> **Prompt**: Copy the data verbatim and leave out every picture.

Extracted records
..............................
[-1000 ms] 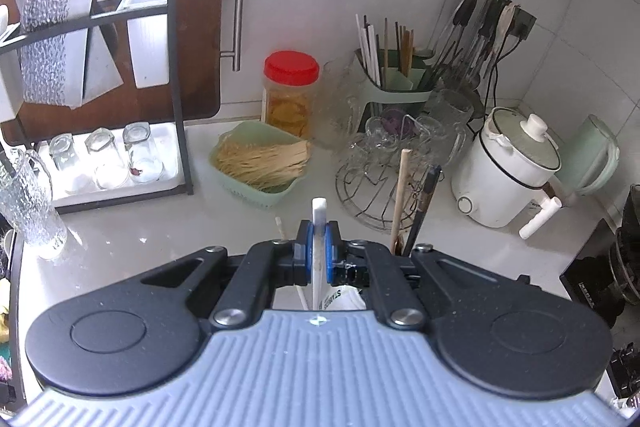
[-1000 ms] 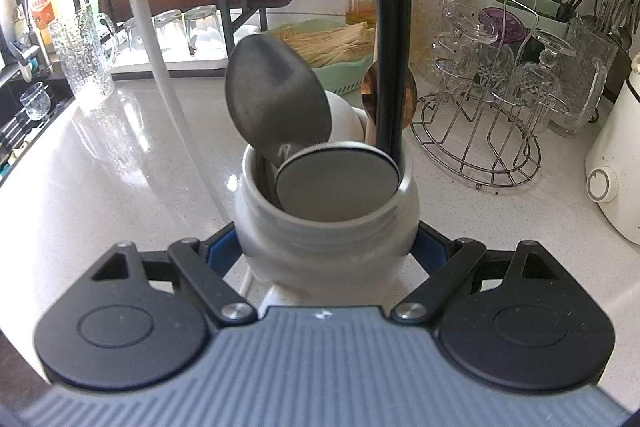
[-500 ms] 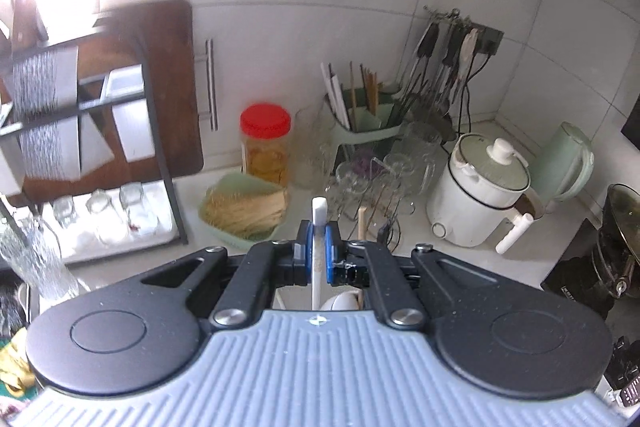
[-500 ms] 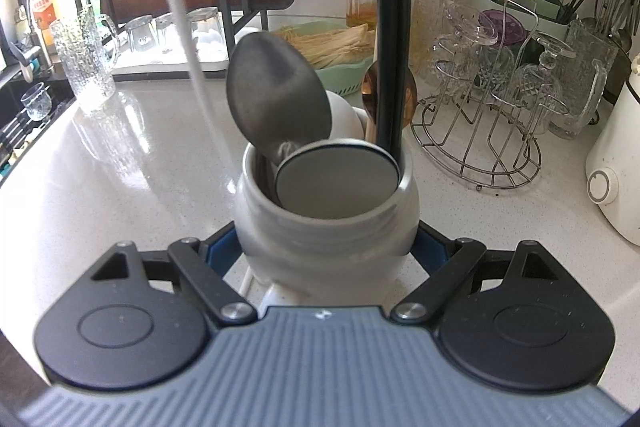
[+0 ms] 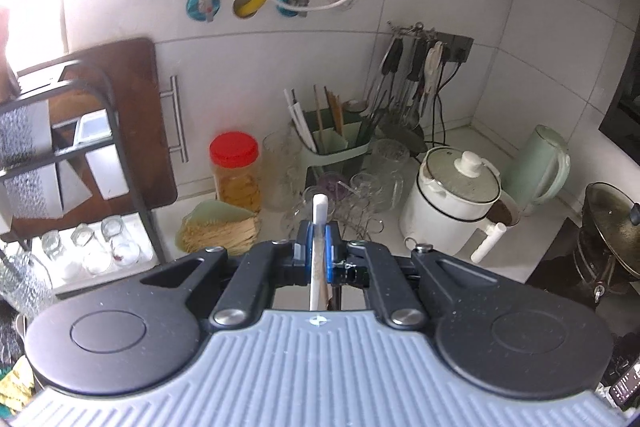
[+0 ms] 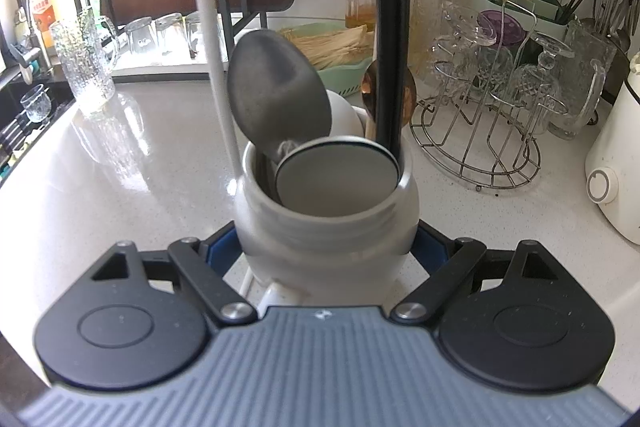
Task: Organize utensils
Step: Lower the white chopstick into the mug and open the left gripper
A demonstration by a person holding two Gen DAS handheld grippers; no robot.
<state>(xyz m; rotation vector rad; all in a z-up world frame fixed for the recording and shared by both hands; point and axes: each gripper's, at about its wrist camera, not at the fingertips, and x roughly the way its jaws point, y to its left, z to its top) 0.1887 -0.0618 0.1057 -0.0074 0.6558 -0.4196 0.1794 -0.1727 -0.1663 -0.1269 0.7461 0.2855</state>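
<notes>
The left gripper (image 5: pixel 317 241) is clamped tight on a slim white utensil handle (image 5: pixel 319 227), the blue pads (image 5: pixel 301 242) pinching its flat sides. The grip sits just below the handle's squared end, probably so the long remainder hangs free beneath the hand for steering. In the right wrist view the same white handle (image 6: pixel 212 39) runs as a long pale bar from the top edge down to the left rim of the white ceramic jar (image 6: pixel 326 223). Its long axis is close to upright, leaning slightly, upper end toward the left gripper and lower end at the jar's mouth. Whether that lower end is inside the jar or just behind the rim cannot be told — the jar wall hides it.

The right gripper (image 6: pixel 326 251) has its jaws wide around the jar's belly, pads against both sides. It appears to be bracing the jar on the white countertop (image 6: pixel 132 179) so it will not tip or slide while a utensil moves through its mouth. The jar already holds a steel spoon (image 6: pixel 276 95) bowl-up, a flat round steel disc (image 6: pixel 336 175), a copper-coloured spoon (image 6: pixel 370 91) and dark upright chopsticks (image 6: pixel 390 27) — crowded, so the free gap is at the left rim.

Farther right on the counter stand a wire glass rack (image 6: pixel 480 131) and a green utensil caddy (image 5: pixel 340 143).
</notes>
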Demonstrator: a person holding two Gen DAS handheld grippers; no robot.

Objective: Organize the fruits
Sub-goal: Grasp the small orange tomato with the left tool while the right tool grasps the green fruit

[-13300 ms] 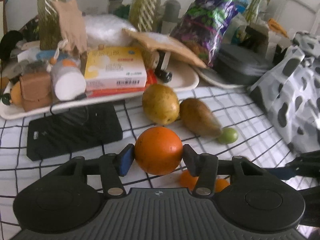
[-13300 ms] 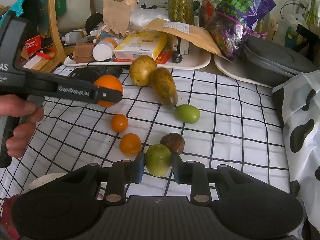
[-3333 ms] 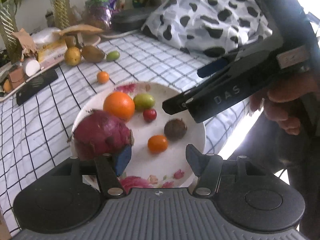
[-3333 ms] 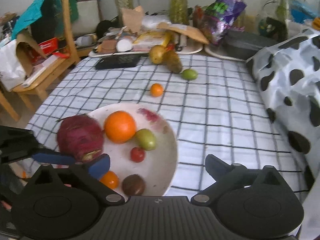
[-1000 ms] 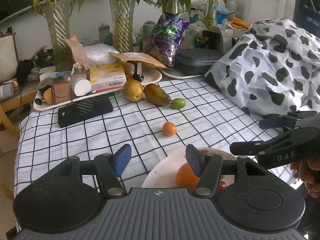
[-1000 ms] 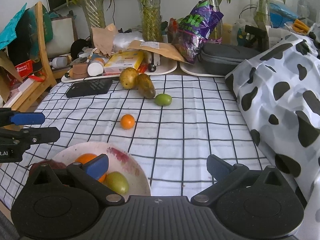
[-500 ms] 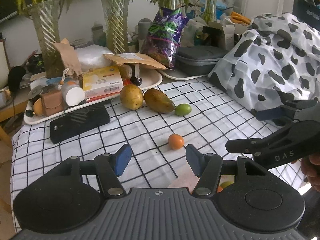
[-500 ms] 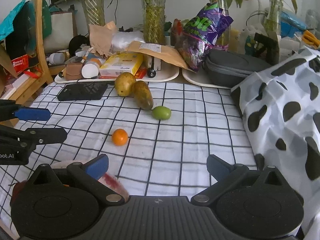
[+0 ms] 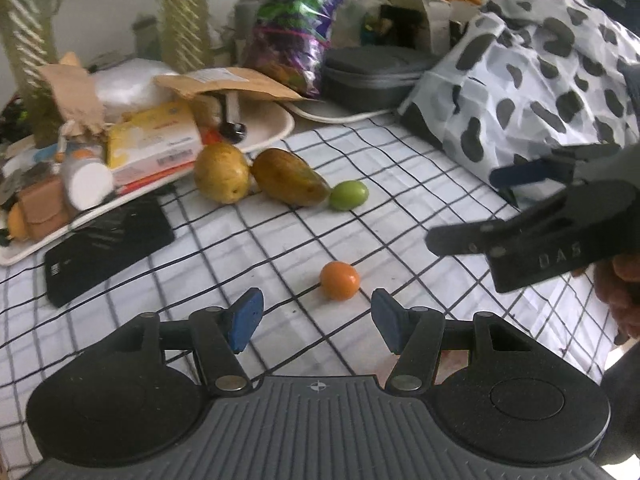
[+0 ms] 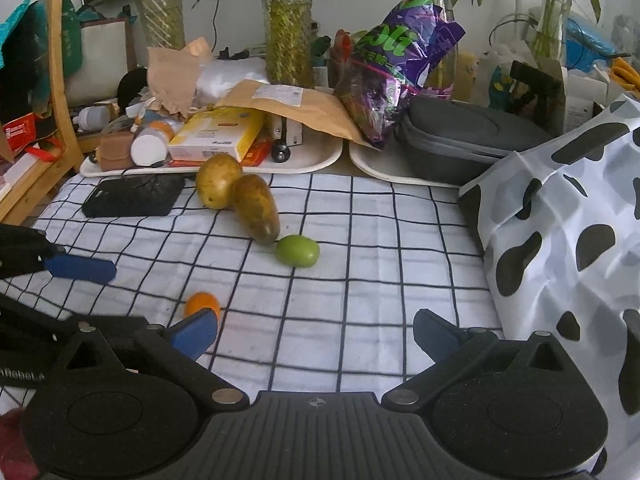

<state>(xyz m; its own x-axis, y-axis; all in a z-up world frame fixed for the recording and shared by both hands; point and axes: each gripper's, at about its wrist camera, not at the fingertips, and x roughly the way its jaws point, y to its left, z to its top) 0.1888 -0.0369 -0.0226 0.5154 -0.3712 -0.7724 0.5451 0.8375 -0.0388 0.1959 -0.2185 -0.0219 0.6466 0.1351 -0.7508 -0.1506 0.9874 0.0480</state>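
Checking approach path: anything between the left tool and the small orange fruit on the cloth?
Nothing visible. The left tool is open, and only bare checked cloth lies between it and the small orange fruit.

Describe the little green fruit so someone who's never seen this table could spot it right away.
On the checked tablecloth, find the two big yellow-brown fruits near the white tray. The green fruit lies at the tip of the longer one, the only green, smooth, egg-sized piece there.

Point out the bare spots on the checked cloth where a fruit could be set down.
Free: the cloth between the green fruit and the cow-print bag; also between the black device and the small orange. Crowded: the rear trays, and around the two yellow-brown fruits.
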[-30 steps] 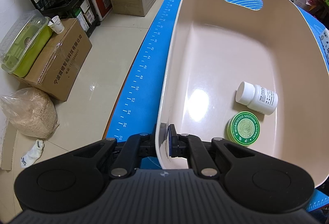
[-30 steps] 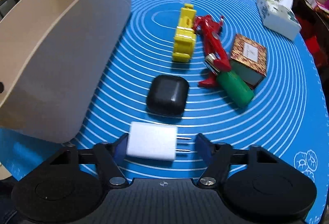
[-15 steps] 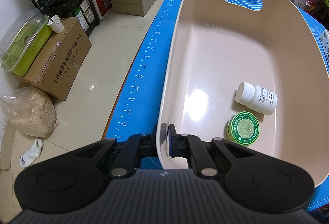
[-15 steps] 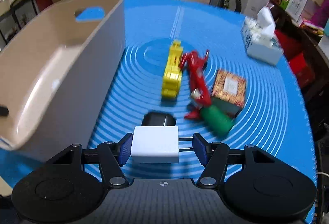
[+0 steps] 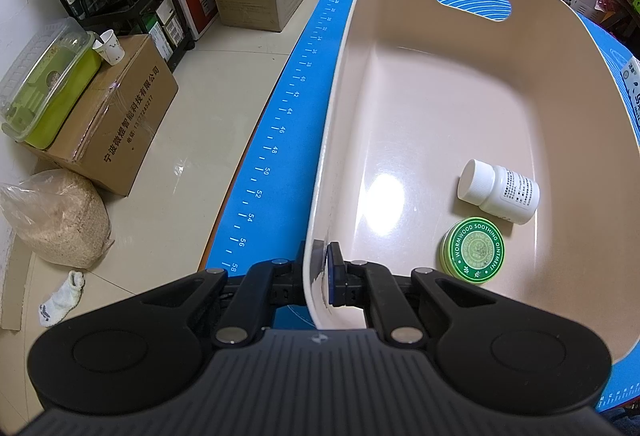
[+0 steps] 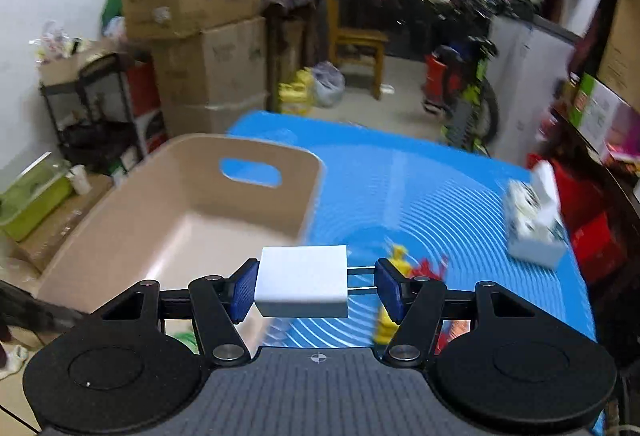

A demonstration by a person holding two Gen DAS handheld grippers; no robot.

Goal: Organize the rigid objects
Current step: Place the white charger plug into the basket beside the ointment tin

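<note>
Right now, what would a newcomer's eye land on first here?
The white charger pinched in the right claw, lifted beside the beige bin. Next, the left claw clamping that bin's near wall, with a green ointment tin and white bottle inside.

We see the left gripper (image 5: 320,278) and right gripper (image 6: 316,290) alike: black linkage arms with 2 silver pivot screws each, blue finger pads (image 6: 244,290), round black housings, and a ribbed grey body behind the pads.
</note>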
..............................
> **Expected answer**:
[-1000 ms] 
[-1000 ms] 
[-500 ms] 
[-500 ms] 
[+0 ms] 
[+0 ms] 
Task: Organize utensils
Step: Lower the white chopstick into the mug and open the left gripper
A demonstration by a person holding two Gen DAS handheld grippers; no robot.
<state>(xyz m; rotation vector rad; all in a z-up world frame fixed for the recording and shared by both hands; point and axes: each gripper's, at about its wrist camera, not at the fingertips, and x roughly the way its jaws point, y to its left, z to its top) 0.1887 -0.0618 0.1057 -0.0074 0.6558 -0.4196 0.1794 -0.1727 -0.1663 -0.1269 0.7461 0.2855</state>
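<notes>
The left gripper (image 5: pixel 317 241) is clamped tight on a slim white utensil handle (image 5: pixel 319 227), the blue pads (image 5: pixel 301 242) pinching its flat sides. The grip sits just below the handle's squared end, probably so the long remainder hangs free beneath the hand for steering. In the right wrist view the same white handle (image 6: pixel 212 39) runs as a long pale bar from the top edge down to the left rim of the white ceramic jar (image 6: pixel 326 223). Its long axis is close to upright, leaning slightly, upper end toward the left gripper and lower end at the jar's mouth. Whether that lower end is inside the jar or just behind the rim cannot be told — the jar wall hides it.

The right gripper (image 6: pixel 326 251) has its jaws wide around the jar's belly, pads against both sides. It appears to be bracing the jar on the white countertop (image 6: pixel 132 179) so it will not tip or slide while a utensil moves through its mouth. The jar already holds a steel spoon (image 6: pixel 276 95) bowl-up, a flat round steel disc (image 6: pixel 336 175), a copper-coloured spoon (image 6: pixel 370 91) and dark upright chopsticks (image 6: pixel 390 27) — crowded, so the free gap is at the left rim.

Farther right on the counter stand a wire glass rack (image 6: pixel 480 131) and a green utensil caddy (image 5: pixel 340 143).
</notes>
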Demonstrator: a person holding two Gen DAS handheld grippers; no robot.

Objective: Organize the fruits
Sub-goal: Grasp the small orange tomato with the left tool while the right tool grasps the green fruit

[-13300 ms] 
[-13300 ms] 
[-3333 ms] 
[-3333 ms] 
[-1000 ms] 
[-1000 ms] 
[-500 ms] 
[-500 ms] 
[+0 ms] 
[+0 ms] 

<state>(xyz m; its own x-axis, y-axis; all in a z-up world frame fixed for the recording and shared by both hands; point and axes: each gripper's, at about its wrist camera, not at the fingertips, and x roughly the way its jaws point, y to its left, z to its top) 0.1888 -0.0369 -0.0226 0.5154 -0.3712 -0.7724 0.5451 0.8375 -0.0388 0.1959 -0.2185 -0.0219 0.6466 0.1351 -0.7508 -0.1506 0.9874 0.0480</state>
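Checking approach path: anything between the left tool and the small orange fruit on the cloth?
Nothing visible. The left tool is open, and only bare checked cloth lies between it and the small orange fruit.

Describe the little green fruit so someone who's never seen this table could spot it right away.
On the checked tablecloth, find the two big yellow-brown fruits near the white tray. The green fruit lies at the tip of the longer one, the only green, smooth, egg-sized piece there.

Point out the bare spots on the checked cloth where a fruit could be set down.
Free: the cloth between the green fruit and the cow-print bag; also between the black device and the small orange. Crowded: the rear trays, and around the two yellow-brown fruits.
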[-30 steps] 
[-30 steps] 
[-15 steps] 
[-15 steps] 
[+0 steps] 
[+0 steps] 

A demonstration by a person holding two Gen DAS handheld grippers; no robot.

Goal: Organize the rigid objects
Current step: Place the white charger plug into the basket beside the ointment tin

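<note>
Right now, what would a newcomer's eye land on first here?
The white charger pinched in the right claw, lifted beside the beige bin. Next, the left claw clamping that bin's near wall, with a green ointment tin and white bottle inside.

We see the left gripper (image 5: 320,278) and right gripper (image 6: 316,290) alike: black linkage arms with 2 silver pivot screws each, blue finger pads (image 6: 244,290), round black housings, and a ribbed grey body behind the pads.
</note>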

No additional output is required.